**PROBLEM TO WORK ON**. Return the listing exactly. Keep no pictures.

**PROVIDED DATA**.
- Opening Delimiter -

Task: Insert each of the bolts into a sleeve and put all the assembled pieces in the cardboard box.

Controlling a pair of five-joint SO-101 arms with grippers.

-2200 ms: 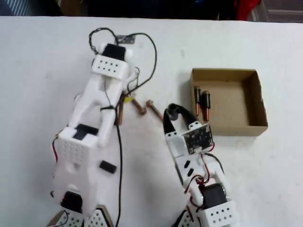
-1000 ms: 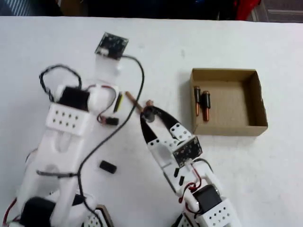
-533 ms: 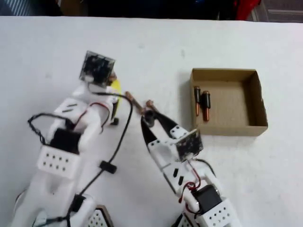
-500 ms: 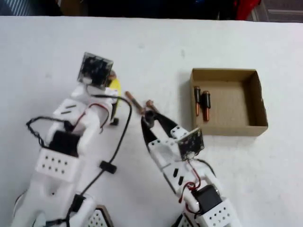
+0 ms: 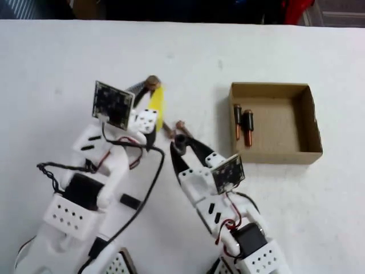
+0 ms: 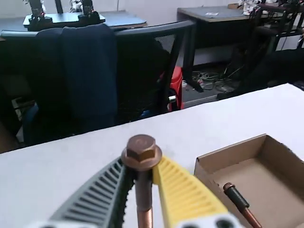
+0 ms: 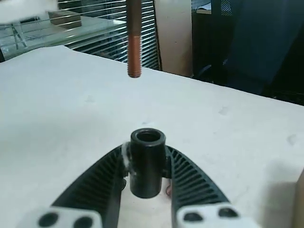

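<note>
On the white table (image 5: 51, 63), the right gripper (image 7: 147, 166) clamps an upright black sleeve (image 7: 147, 142); the left gripper (image 6: 141, 167) pinches a copper bolt (image 6: 141, 151) (head up, raised off the table); beyond, the cardboard box (image 5: 276, 157) holds two assembled pieces (image 5: 247, 127), with a cloth-draped chair (image 6: 85, 66) behind

Worktop (image 5: 51, 63) brightly and evenly lit from overhead, close to washed out in the high view; shadows on it are soft and faint. Room beyond its far edge is dim. Blinds (image 7: 95, 23) form a brighter patch in the right wrist view.
</note>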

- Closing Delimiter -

**EXERCISE ANSWER**.
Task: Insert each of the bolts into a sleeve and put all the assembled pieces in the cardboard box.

Controlling a pair of five-joint SO-101 arms with grippers.

-2200 ms: 
-1000 ms: 
-533 ms: 
-500 ms: 
+0 ms: 
+0 ms: 
+0 ms: 

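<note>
On the white table (image 5: 51, 63), the right gripper (image 7: 147, 166) clamps an upright black sleeve (image 7: 147, 142); the left gripper (image 6: 141, 167) pinches a copper bolt (image 6: 141, 151) (head up, raised off the table); beyond, the cardboard box (image 5: 276, 157) holds two assembled pieces (image 5: 247, 127), with a cloth-draped chair (image 6: 85, 66) behind

Worktop (image 5: 51, 63) brightly and evenly lit from overhead, close to washed out in the high view; shadows on it are soft and faint. Room beyond its far edge is dim. Blinds (image 7: 95, 23) form a brighter patch in the right wrist view.
</note>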

The work on the exercise is done.